On the way along the Gosport Road towards St Nicholas's Church there are many gardens that can be described as traditional English country gardens.Wisteria climbs around some of the doorways and works its way along the eaves. The gardens are a mass of informally scattered flowers. A whole artists pallet of colours created by tall holleyhocks,climbing roses, delphiniums, allysum and interspersed with fragrant herbs and wild daisies.The untidyness is important.An English country garden is wild and unkempt but becomes a glorious mass of colour reaching all heights and levels.

Most of the cottages in Chawton are made of brick.
Bricks have been made in the vicinity of Chawton for centuries. The brickyard at Selborne, five miles from Chawton, has been there at least since 1872. It still makes handmade bricks. All the bricks that were used to build Jane's cottage and the other 17th and 18th century and some older, cottages were handmade from local clays.

Bricks have been layed in different patterns throughout the centuries . Bricks are layed to create a strong wall that can stand the test of time. In the late 17th century and early 18th century English bond was popular. This consisted of alternate courses of headers and stretchers. The header is the smaller end of the brick. The stretcher is the long side. Clive and I really needed a ruler with us to test the measurements of the bricks. You might find it interesting to know that a 17th century brick generally measured 2 inches high, 4 5/8 inches wide and 9 3/4 inches long, while an 18th century brick measured 2 5/8 inches high, 4 1/4 inches wide and 8 3/4 inches long. Of course, we could tell which was which by just looking from a distance.






Back in the Greyfriars Clive recorded the name of the beer he had drunk. Well, that's going to be a literary gem for the generations to come.

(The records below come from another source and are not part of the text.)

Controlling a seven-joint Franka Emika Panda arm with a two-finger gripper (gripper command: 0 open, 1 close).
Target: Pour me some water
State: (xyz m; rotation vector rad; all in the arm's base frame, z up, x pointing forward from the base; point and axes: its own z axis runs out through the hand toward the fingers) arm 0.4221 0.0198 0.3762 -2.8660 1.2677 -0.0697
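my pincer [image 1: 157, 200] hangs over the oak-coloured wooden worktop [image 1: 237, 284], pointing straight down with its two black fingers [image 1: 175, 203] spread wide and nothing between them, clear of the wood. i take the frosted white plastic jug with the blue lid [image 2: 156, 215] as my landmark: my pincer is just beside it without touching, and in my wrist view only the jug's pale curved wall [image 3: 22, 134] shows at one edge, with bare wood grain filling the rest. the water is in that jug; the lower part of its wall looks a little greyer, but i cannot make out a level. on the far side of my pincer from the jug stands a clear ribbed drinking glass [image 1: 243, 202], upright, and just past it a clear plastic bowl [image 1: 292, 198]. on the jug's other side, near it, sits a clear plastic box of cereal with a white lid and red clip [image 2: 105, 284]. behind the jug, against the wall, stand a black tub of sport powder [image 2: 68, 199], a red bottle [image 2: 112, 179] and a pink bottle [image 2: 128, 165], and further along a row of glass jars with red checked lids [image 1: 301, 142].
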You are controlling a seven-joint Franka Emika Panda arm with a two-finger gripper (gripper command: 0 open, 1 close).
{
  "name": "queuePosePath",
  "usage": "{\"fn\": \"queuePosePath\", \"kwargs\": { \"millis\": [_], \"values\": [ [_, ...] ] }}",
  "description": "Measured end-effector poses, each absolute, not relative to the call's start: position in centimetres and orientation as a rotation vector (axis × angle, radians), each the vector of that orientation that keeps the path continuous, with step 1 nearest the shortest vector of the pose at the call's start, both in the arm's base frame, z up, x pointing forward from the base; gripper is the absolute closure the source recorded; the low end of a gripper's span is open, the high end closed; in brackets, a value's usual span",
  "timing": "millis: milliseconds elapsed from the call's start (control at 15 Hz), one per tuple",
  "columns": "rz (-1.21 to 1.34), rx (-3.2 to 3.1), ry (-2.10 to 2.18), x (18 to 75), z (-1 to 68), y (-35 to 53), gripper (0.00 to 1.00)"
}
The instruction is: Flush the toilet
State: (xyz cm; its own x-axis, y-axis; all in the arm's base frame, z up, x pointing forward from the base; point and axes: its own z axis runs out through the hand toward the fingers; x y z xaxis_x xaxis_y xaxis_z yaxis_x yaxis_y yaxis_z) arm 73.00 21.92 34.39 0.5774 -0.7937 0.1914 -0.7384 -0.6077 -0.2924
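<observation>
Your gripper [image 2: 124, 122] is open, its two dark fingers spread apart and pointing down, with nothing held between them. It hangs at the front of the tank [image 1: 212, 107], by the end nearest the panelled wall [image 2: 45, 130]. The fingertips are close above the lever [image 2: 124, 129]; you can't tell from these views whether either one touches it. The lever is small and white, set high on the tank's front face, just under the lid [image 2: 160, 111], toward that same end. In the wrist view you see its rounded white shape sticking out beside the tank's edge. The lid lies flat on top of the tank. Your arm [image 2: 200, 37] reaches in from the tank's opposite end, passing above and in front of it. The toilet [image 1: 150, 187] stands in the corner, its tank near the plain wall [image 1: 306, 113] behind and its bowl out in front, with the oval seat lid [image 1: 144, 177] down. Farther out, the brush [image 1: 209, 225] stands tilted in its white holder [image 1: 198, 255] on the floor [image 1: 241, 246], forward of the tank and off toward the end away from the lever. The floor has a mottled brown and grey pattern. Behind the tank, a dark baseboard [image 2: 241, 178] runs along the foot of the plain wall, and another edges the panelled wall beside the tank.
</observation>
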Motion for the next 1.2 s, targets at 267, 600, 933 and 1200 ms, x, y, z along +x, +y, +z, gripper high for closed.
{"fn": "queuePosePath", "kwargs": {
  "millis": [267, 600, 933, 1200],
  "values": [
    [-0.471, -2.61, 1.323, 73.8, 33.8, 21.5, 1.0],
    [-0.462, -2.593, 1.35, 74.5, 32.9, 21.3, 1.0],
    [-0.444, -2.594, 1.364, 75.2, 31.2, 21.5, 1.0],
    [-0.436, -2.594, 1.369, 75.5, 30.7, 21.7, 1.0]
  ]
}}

Just outside of the gateway to The Great House is an 18th century shepherds hut. A shepherd would live in a hut like this in the fields where his flock were grazing, especially during the lambing season, so he could keep an eye on their wellfare. I couldn't resist having a look inside. It made me think of the scene in Thomas Hardy's ,Far From The Madding Crowd, where Gabriel Oak is tending his flock on the Dorset cliffs.Gabriel Oak was living in a hut very similar to the one near The Great House. It also has associations with Bathsheba Everdeen played by Julie Christie in the film. OH!! memories of Julie Christie............. Sorry,........ mustn't go there.



The present day St Nicholas Church is not the church Jane would have known. It as been rebuilt since her day.


If Clive can catch me out looking into the shepherds hut here's a picture of Clive getting a good angle on St Nicholas's.

In the fields around The Great House you can often see shire horses grazing, like these. In Janes time they would have been used to pull ploughs and heavy carts. In George Orwells Animal farm, Boxer, the workhorse was one of these shire horses. Boxer's maxim was, " I will work harder."







The graves of Jane's mother and sister are in the churchyard of St Nicholas.
As you face the two graves her mother, Cassandra, is on the left and her sister, Cassandra Elizabeth is on the right.
Mrs Austen died on the 18th January 1827 at the age of 87. Her sister, Cassandra, died on the 27th march 1845 at the age of 72.
The Great House is just as Jane knew it. It belonged to her brother Edward who was adopted into the wealthy Knight family. It is now a library for women authors who wrote from 1600 to 1830. It is open to the public but you have to phone first to make an appointment. It has strong links with the University of Southampton, providing resources for it's masters degree in 18th century studies. The grounds of the house are being restored to the landscape style of the 18th century. At the end of our Chawton sojourn, Clive and I returned to my car in the car park, near Jane's cottage and then we drove home.